“YOU’RE just throwing a rice pudding at a brick wall,” a friend once described my attempts at environmental action.

I sort my recycling into black and blue topped bins; pay £50 so I can put my hedge trimmings and garden waste into a green one; make sporadic trips to the dump with unwanted electrical goods; take (and buy) stuff to and from my favourite charity shop to reduce the amount of discarded ‘stuff’ in the world; buy fewer clothes and make them last longer; have LED light bulbs, shower rather than bath, use waste water to water the garden and take the train whenever South Western Railways interminable disruptions will let me!

My son (for whose generation I tell him I am doing all this for) merely scoffs at my efforts.

This week two things have happened across the other side of the world, that have made me think that perhaps he’s right; my gestures may be largely for my benefit rather than the planet.

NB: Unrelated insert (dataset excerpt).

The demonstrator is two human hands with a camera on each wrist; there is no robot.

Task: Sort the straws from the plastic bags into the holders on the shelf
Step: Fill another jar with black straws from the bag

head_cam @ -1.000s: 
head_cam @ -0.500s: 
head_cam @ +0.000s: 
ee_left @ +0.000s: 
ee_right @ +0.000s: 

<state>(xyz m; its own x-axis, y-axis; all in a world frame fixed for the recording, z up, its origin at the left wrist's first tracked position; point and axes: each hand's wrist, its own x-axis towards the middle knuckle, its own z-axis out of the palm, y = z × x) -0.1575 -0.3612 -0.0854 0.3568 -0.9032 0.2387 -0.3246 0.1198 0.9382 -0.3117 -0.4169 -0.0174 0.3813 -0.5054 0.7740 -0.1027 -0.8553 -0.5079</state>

First was the news of the fires in the Amazon rainforest. A new populist president in Brazil (modelling himself on Donald Trump) has dismissed the concerns of climate scientists and encouraged the clearance of the rainforest for commercial development. Six per cent of the air that you and I breathe comes from that rainforest. The fires threaten not just wildlife, biodiversity and the forest’s indigenous peoples; they threaten the very air that we breathe. Yet the burning of the Cathedral of Notre Dame has received more media coverage and more offers of public support than the purposeful destruction of ‘the lungs of our planet’.

The second was a trip that my son and I made to New York (thanks to those clever people at Traveller’s World who fixed us up for far cheaper than anything on the internet….).

One of the things that was most shocking was the sheer wastefulness of everyday American society. Everything is either disposable, plastic wrapped or both; the cars are the size of small trucks; aircon is everywhere; lights are always on; everyone uses disposable cups and my return trip generated nearly 1,000 kilos of CO2 – about a 10th of the CO2 I generate each year.

Perhaps my son is right to sneer at my half-hearted and inconsistent efforts and laugh at my fortnightly midnight excursions into the front yard to sort out the recycling; a week in a New York hotel will more than have undone any good I may have done last year.

So in the face of forest fires, continued profligate consumption in America and carbon burning summer holidays, should I continue making gestures? Surely, I tell myself, making some gesture has to be better than making no gesture at all – but it leaves me thinking that maybe it isn’t enough, perhaps I should be doing more rather than less.